Dataset extract –
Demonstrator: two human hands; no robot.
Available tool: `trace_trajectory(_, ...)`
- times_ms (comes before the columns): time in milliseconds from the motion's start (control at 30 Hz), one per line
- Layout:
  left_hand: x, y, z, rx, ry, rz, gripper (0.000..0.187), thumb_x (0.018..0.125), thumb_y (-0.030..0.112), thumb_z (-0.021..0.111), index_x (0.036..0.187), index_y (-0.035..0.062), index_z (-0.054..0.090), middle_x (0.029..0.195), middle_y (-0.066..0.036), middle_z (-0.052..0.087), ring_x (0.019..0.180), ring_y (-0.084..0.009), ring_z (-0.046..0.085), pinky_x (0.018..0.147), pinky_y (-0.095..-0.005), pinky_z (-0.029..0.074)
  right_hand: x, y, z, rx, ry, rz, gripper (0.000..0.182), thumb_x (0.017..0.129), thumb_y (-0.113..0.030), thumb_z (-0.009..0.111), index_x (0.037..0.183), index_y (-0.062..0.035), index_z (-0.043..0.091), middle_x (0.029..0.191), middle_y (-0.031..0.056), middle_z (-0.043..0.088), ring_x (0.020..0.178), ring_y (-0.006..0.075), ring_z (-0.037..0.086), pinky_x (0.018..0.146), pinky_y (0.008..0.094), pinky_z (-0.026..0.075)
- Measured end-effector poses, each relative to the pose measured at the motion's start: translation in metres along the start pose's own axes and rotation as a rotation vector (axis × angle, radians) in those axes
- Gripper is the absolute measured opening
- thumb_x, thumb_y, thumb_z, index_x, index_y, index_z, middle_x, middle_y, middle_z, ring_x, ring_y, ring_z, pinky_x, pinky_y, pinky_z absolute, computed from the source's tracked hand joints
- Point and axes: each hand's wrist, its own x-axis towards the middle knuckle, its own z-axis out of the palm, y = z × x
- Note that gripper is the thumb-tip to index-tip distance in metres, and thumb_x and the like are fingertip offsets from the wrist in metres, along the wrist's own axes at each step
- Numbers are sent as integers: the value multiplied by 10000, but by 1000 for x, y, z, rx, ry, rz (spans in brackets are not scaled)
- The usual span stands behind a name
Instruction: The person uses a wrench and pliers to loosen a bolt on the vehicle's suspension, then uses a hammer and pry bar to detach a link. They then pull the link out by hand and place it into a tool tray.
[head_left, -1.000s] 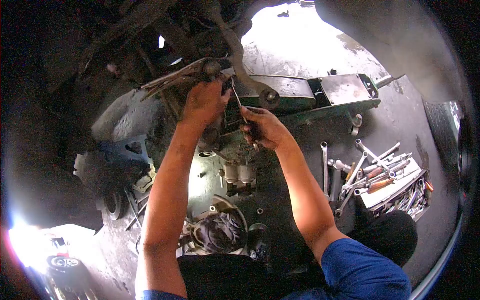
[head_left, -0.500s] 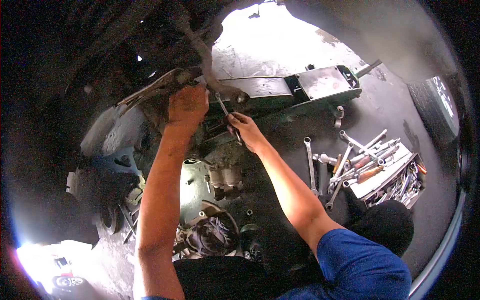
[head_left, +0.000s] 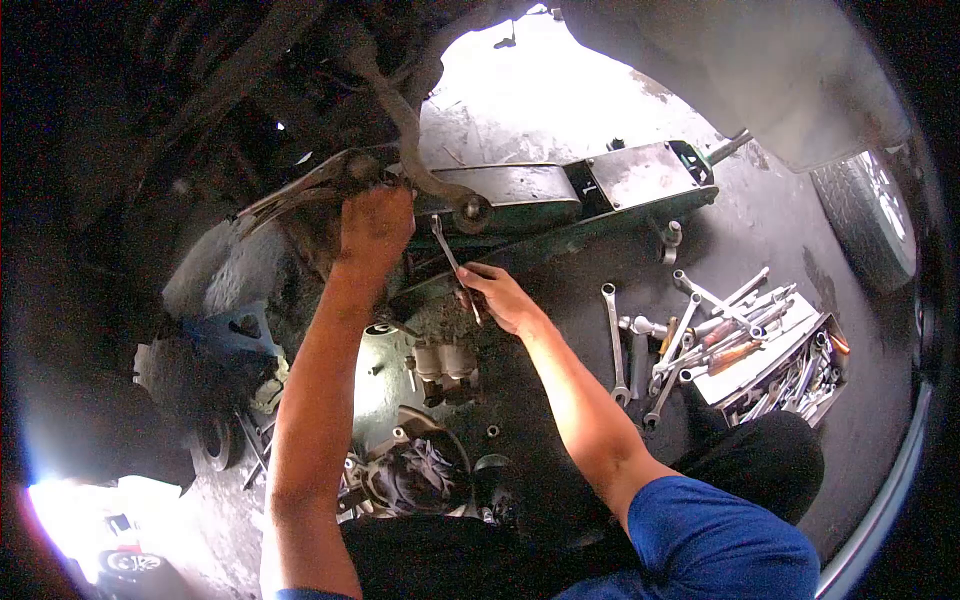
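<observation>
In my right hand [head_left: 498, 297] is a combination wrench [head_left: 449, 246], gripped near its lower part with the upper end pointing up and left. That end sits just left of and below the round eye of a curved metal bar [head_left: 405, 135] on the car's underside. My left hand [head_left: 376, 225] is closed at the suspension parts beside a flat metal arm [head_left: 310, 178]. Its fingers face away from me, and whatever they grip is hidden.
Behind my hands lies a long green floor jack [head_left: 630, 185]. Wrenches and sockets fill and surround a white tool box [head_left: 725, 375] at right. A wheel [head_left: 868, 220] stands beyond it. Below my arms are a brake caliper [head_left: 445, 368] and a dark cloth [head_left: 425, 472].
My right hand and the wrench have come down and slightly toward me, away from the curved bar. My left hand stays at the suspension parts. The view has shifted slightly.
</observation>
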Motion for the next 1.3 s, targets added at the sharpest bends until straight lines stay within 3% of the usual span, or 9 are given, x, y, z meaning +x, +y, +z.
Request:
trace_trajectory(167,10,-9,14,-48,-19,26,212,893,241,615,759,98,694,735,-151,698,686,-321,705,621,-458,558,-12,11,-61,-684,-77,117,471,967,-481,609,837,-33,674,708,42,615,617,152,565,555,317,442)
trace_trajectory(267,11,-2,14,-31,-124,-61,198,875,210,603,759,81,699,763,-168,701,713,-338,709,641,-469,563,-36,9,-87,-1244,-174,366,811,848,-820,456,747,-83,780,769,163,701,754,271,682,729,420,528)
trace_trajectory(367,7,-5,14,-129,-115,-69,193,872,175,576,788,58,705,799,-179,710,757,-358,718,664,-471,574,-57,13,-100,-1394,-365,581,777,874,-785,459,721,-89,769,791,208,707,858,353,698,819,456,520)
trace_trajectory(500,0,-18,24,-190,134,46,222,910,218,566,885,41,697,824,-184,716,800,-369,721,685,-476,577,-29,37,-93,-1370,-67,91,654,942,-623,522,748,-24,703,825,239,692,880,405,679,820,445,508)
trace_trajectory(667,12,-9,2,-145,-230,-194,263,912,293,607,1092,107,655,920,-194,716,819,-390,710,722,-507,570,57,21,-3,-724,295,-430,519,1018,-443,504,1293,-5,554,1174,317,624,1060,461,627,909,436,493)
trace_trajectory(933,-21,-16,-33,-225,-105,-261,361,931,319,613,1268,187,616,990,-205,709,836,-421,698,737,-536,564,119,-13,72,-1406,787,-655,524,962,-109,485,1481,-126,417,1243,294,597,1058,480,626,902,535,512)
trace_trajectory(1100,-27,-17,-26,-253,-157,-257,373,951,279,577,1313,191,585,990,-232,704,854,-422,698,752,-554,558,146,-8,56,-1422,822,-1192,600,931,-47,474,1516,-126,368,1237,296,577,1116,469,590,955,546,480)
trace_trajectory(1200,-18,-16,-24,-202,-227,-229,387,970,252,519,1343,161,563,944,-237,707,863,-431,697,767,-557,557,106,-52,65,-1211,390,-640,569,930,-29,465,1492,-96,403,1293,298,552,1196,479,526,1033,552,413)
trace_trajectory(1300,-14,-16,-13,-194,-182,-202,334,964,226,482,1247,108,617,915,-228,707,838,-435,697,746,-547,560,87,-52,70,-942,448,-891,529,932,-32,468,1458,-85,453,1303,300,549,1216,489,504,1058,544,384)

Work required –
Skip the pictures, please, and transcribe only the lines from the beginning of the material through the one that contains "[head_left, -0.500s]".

Answer for this exercise –
Demonstrator: two human hands; no robot.
Available tool: `trace_trajectory(_, ...)`
- times_ms (comes before the columns): time in milliseconds from the motion's start (control at 30 Hz), one per line
- Layout:
  left_hand: x, y, z, rx, ry, rz, gripper (0.000..0.187), thumb_x (0.018..0.125), thumb_y (-0.030..0.112), thumb_z (-0.021..0.111), index_x (0.036..0.187), index_y (-0.035..0.062), index_z (-0.054..0.090), middle_x (0.029..0.195), middle_y (-0.066..0.036), middle_z (-0.052..0.087), ring_x (0.019..0.180), ring_y (-0.084..0.009), ring_z (-0.046..0.085), pinky_x (0.018..0.147), pinky_y (-0.095..-0.005), pinky_z (-0.029..0.074)
  right_hand: x, y, z, rx, ry, rz, gripper (0.000..0.182), thumb_x (0.017..0.129), thumb_y (-0.113..0.030), thumb_z (-0.009..0.111), index_x (0.037..0.183), index_y (-0.062..0.035), index_z (-0.043..0.091), middle_x (0.029..0.191), middle_y (-0.031..0.056), middle_z (-0.043..0.088), ring_x (0.020..0.178), ring_y (-0.006..0.075), ring_z (-0.037..0.086), pinky_x (0.018..0.146), pinky_y (0.008..0.094), pinky_z (-0.026..0.075)
- Measured end-effector poses, each relative to the pose measured at the motion's start: translation in metres along the start pose's own axes and rotation as a rotation vector (axis × angle, radians) in those axes
- Gripper is the absolute measured opening
- thumb_x, thumb_y, thumb_z, index_x, index_y, index_z, middle_x, middle_y, middle_z, ring_x, ring_y, ring_z, pinky_x, pinky_y, pinky_z absolute, computed from the source's tracked hand joints
- Point and axes: each hand's wrist, its own x-axis towards the middle knuckle, its own z-axis out of the palm, y = z × x
- Note that gripper is the thumb-tip to index-tip distance in metres, and thumb_x and the like are fingertip offsets from the wrist in metres, along the wrist's own axes at each step
- Numbers are sent as integers: the value multiplied by 10000, but by 1000 for x, y, z, rx, ry, rz (spans in brackets are not scaled)
- The usual span stands behind a name
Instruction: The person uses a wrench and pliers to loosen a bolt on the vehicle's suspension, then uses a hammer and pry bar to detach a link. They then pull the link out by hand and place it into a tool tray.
[head_left, -1.000s] 
[head_left, -0.500s] 

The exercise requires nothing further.